At any hour of the day or night, that will stoke my fire. I’m always ready for a good testosterone-fueled pissing match, especially if fisticuffs is the likely endgame.

That’s one school of thought. The other involves either the bugle of a bull elk or the mating noises of the human female. Men will only get up for three things, diary: a challenge with the promise of extreme violence, the chance to stalk and kill big game animals – and selected, ferocious small game animals, like the turkey – or sex. That’s really it.

Dear man diary,

Women talk a lot. They waste a hell of a lot of energy just babbling about feelings or soap operas.

Men don’t need to waste the energy involved in talking. Diary, we need it in case some emo kid lip
s off to us and we have to tune him up – that’s send his ass to the hospital, for those who don’t speak man. We may at anytime have to kill a deer with our bare hands to feed our family. You just never know, diary.

That’s why men have found a more energy-friendly way of communication. We have a system of understanding nods, facial expressions, grunts, farts and hand gestures: farts being the profanity of non-verbal man talk.

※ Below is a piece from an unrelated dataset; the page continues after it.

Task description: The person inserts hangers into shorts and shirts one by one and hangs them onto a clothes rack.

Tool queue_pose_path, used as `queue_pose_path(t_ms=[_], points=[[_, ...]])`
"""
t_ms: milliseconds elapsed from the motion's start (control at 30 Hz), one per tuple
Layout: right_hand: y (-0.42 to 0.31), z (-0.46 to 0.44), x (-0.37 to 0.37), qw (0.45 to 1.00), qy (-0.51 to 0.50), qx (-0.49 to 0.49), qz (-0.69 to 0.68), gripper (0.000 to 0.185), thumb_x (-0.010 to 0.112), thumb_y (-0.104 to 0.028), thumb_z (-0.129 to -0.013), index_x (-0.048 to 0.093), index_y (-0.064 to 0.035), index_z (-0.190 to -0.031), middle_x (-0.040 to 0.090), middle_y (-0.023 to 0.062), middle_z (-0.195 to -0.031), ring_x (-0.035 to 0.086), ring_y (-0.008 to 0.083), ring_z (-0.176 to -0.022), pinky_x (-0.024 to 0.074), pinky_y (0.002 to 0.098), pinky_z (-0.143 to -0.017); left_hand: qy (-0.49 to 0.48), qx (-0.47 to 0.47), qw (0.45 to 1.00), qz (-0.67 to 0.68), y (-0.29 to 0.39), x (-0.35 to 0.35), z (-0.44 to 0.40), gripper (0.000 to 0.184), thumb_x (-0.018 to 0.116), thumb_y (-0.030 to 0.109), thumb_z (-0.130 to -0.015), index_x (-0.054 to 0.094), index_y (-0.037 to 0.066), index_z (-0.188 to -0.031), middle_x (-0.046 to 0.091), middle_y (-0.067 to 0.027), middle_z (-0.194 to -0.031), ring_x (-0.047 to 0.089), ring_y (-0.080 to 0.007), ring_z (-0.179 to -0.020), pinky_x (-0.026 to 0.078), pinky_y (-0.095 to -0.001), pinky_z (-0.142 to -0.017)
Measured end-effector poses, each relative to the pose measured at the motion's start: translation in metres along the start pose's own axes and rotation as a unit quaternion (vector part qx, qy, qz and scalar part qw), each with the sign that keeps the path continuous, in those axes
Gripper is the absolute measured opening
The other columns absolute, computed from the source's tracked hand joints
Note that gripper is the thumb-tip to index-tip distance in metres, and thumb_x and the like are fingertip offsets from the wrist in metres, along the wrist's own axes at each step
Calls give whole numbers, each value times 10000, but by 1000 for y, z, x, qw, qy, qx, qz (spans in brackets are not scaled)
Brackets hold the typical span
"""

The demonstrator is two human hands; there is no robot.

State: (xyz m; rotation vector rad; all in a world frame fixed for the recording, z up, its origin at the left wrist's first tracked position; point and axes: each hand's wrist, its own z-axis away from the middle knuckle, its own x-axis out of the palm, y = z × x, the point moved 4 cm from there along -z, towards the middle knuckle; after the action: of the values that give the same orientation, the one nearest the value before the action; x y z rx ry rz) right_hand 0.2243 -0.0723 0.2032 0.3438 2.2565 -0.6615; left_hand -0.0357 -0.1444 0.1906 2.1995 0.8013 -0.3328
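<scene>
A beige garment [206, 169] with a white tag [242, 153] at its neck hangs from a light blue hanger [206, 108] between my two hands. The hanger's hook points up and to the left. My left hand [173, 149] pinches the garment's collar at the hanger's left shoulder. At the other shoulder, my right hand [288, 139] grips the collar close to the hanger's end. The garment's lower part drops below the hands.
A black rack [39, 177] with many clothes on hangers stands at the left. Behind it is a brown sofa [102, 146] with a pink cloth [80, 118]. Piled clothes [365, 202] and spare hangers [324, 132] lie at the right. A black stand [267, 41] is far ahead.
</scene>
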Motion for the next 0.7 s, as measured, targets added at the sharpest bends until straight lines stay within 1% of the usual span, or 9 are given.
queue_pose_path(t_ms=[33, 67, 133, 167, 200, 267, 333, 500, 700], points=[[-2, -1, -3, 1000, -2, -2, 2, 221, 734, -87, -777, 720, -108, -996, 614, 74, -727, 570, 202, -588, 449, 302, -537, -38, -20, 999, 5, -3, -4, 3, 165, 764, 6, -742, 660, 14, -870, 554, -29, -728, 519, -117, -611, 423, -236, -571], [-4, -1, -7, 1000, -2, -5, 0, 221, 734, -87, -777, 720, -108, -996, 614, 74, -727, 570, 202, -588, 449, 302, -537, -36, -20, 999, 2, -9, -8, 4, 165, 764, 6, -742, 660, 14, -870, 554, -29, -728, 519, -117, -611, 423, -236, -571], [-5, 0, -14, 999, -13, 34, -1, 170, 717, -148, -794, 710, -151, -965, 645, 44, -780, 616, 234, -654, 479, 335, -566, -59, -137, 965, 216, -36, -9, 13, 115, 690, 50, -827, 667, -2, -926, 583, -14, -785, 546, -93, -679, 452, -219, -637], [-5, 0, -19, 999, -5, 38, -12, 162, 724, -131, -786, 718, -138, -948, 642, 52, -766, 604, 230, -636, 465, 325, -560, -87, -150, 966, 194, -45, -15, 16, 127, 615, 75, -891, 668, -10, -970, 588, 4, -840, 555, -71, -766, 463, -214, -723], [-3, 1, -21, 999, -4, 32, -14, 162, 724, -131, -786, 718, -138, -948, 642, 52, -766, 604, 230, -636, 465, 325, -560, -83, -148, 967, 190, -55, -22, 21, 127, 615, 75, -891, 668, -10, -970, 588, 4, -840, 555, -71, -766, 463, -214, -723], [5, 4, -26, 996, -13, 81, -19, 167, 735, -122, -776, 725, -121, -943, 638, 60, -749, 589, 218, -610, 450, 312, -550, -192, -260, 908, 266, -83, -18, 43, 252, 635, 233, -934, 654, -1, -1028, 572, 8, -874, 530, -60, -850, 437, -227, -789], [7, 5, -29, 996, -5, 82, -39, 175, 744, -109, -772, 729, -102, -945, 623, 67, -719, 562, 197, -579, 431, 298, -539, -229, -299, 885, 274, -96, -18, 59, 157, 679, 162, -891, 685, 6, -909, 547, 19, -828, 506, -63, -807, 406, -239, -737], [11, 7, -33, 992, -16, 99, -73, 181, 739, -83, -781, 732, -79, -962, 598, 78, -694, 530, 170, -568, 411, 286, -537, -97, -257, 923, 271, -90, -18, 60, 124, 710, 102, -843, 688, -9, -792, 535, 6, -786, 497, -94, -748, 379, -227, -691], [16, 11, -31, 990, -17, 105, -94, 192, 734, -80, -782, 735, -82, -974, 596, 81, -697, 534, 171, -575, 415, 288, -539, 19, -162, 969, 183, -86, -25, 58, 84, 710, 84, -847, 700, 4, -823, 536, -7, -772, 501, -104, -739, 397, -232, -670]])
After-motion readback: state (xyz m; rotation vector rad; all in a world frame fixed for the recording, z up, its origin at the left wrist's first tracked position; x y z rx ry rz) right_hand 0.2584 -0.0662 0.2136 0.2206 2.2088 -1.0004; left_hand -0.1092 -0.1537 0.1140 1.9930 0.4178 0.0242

If a buddy brings you a beer without you asking, you just make brief eye contact and nod. In that nod, it says, “You’re a gentleman and I appreciate your effort. You’re a real mench.” All this is stuff that just can’t be said aloud.

And what’s a more hearty gesture of approval than the thumbs up? Someone wins a sprint car race, has a potentially hazardous campfire going in their back yard, kills a sizable stag or is leaving the bar with a hot older chick, nothing needs to be said. Simply thumbs the guy up. It’s the manly, gold star stamp of approval.

Dear man diary,

Facial hair ought to give me privileges. I’m a man. I have a beard and I’m just not going to stand in line anywhere. I’m going to wear my flannel to the fancy restaurant. I’m not going to settle for less than two pounds of beef and 32 ounces of beer. I’m not going to go sit through “Atonement” when I’d rather be watching “Semi Pro.”

Unless any of this stuff costs me a chance at fornication. And in that case, I’m going to shave, stand in line for hours, wear my mustard-colored paisley shirt, eat a salad and pay $15 for two tickets to a movie that’s going to depress the hell out of me, just to get some points.